When KHOU-TV reported Thompson's conclusions, Harris County's district attorney agreed to additional DNA testing. Using new test procedures more definitive than those used by the police, a private laboratory confirmed that semen obtained from the victim was not a match with Sutton. The district attorney is now reviewing all cases in which DNA evidence contributed to a conviction and plans to have DNA evidence in a number of cases re-tested at independent laboratories. There has also been a call to "cease and desist" any executions in the relevant cases.
"What I saw in the Houston lab was incompetence," Thompson said. "The analysts presented themselves as scientists, but they don't fundamentally understand what they are doing. They make up for their incompetence with bias -- distorting ambiguous findings to fit the prosecutor's theories. Prosecutors thought the lab was doing fine because they kept getting what they wanted."
Now as he looks at other cases in Houston for the news team, he believes more men may be freed from Texas prisons. "Josiah Sutton is just the tip of a Texan iceberg," he said. "In Texas, defense lawyers are so poorly funded and so hobbled by procedural barriers, they have been unable to catch serious problems. There are probably many cases similar to this."
Peter Neufeld, who co-directs the Innocence Project at Cardozo Law School in New York, agreed. "Thompson's work is particularly important because he has identified a crack in the Houston Police crime laboratory, which has been the nation's No. 1 pipeline to execution," he said. Neufield also points out that the Sutton case is one of only two cases where DNA evidence also figured in the false conviction. "What happened in Houston could have important ramifications for the broader debate about the fairness of capital punishment."
Defending O.J. Simpson
A UCI criminology professor for 20 years, Thompson is one of the nation's leading authorities on the use -- and abuse -- of DNA evidence in the courtroom. An attorney, he is trained in psychology as well and is interested in jurors' ability to evaluate scientific and statistical data. Most famously, he was one of 12 lawyers that represented O.J. Simpson during his murder trial.

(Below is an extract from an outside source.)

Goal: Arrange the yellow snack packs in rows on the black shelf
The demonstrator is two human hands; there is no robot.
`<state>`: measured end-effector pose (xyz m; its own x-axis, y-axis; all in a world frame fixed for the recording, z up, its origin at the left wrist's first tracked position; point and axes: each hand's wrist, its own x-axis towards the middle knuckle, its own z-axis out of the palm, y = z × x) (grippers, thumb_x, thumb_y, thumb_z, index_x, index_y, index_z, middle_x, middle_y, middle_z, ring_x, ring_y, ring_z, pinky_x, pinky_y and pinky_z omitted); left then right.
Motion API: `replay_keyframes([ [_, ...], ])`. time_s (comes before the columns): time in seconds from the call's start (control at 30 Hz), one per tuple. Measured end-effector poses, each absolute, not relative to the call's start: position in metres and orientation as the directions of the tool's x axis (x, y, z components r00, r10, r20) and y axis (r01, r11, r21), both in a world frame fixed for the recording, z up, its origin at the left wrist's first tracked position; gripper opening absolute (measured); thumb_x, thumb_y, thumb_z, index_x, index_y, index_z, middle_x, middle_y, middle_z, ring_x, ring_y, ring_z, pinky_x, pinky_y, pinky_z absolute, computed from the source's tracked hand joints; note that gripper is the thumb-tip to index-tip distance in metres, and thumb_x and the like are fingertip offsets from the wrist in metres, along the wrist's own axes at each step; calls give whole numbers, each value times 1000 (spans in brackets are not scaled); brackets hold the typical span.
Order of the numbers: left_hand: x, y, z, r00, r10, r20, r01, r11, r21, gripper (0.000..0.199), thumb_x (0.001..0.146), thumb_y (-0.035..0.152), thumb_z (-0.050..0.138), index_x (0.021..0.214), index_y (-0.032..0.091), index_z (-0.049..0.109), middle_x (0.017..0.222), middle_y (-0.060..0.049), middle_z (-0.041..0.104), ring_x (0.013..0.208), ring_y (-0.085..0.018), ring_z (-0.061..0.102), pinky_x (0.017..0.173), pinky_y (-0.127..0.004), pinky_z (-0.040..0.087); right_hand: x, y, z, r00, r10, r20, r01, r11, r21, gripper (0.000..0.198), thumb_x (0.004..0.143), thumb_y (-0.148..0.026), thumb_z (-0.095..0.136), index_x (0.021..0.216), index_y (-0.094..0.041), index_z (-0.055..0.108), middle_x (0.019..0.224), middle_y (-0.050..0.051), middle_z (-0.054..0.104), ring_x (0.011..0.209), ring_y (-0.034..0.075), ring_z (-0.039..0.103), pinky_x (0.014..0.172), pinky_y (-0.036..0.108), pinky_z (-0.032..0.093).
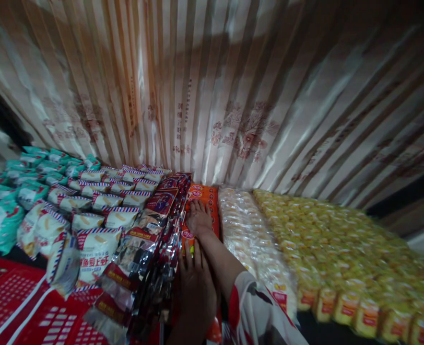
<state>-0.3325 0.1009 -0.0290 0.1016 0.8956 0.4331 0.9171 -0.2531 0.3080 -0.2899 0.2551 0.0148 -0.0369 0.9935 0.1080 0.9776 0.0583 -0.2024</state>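
Observation:
Orange snack packets point(212, 194) lie in a narrow row between dark red packets point(161, 201) and clear-wrapped pale packs point(239, 230). My right hand point(199, 219) rests flat on the orange row near its far end, fingers stretched out. Nearer to me, my left hand point(196, 282) lies on the same row, palm down with its fingers extended forward. Neither hand grips anything that I can see. Part of the orange row is hidden under my hands and right forearm.
White bags with striped edges point(99, 256) and teal bags point(5, 225) fill the left side. Red perforated baskets point(53, 321) stand at the lower left. Many yellow wrapped packs point(341, 239) cover the right. A pleated printed curtain point(205, 96) hangs behind.

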Motion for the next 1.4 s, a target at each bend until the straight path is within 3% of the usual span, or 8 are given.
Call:
replay_keyframes([
  [0.63, -332, 102, -24, 73, 910, 407, 899, -236, 368, 52, 80, 20, 43, 131, 25, 50, 142, -5, 41, 135, -33, 27, 109, -53, 27, -289, 252, 18, -49, 991, 127, 974, 76, -214, 51, 89, -25, 30, 138, -11, 38, 147, 10, 33, 138, 24, 21, 112, 40, 10],
  [0.8, -331, 100, -20, 82, 911, 404, 891, -248, 379, 51, 81, 26, 45, 131, 19, 50, 142, -10, 40, 135, -35, 24, 109, -56, 24, -286, 259, 18, -27, 996, 80, 962, 47, -269, 51, 89, -25, 32, 138, -14, 38, 147, 9, 34, 138, 23, 22, 112, 42, 13],
  [0.97, -331, 102, -16, 72, 905, 420, 894, -245, 374, 46, 83, 35, 45, 121, 13, 59, 134, -15, 49, 129, -37, 33, 105, -59, 26, -283, 268, 23, -18, 999, 38, 948, 29, -316, 47, 88, -22, 35, 134, -18, 44, 145, 7, 37, 137, 22, 26, 111, 44, 20],
  [1.23, -333, 100, -8, 57, 917, 396, 899, -219, 378, 46, 83, 36, 46, 121, 13, 58, 132, -14, 51, 128, -36, 36, 105, -57, 26, -281, 246, 49, -49, 975, 216, 934, 122, -337, 53, 78, -9, 44, 132, -7, 47, 147, 12, 33, 138, 21, 23, 112, 31, 22],
  [1.4, -335, 99, -5, 82, 918, 388, 887, -245, 391, 46, 85, 36, 43, 124, 15, 56, 135, -13, 48, 131, -33, 33, 108, -55, 24, -280, 181, 62, -73, 951, 300, 852, 216, -477, 42, 83, -10, 37, 118, -11, 59, 142, 10, 41, 133, 18, 34, 110, 30, 30],
])
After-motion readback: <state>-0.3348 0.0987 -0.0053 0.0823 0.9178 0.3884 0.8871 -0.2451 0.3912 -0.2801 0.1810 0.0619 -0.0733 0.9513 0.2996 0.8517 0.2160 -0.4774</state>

According to Thompson, the Simpson and Sutton case have similarities. While the Simpson case involved a wealth of DNA evidence -- including the notorious blood trail leading from the crime scene as well as the "famed" bloody glove -- at issue was the competence of the Los Angeles crime laboratory. For example, while collecting and handling DNA samples during the Simpson case, a lab technician spilled a vial of Simpson's blood on his fingers right before handling the glove that later was found to contain traces of Simpson's DNA. "Although the technical difficulties and discrepancies with the DNA evidence in the Simpson case were not well explained or reported by the media, they did provide a basis on which a reasonable jury could have rejected much of the evidence," Thompson said.
As a professor at UCI, Thompson's research has focused on the use of forensic DNA tests and other mathematical and scientific evidence in jury trials. He also has studied the use in trials of hearsay and character evidence and the testimony of children.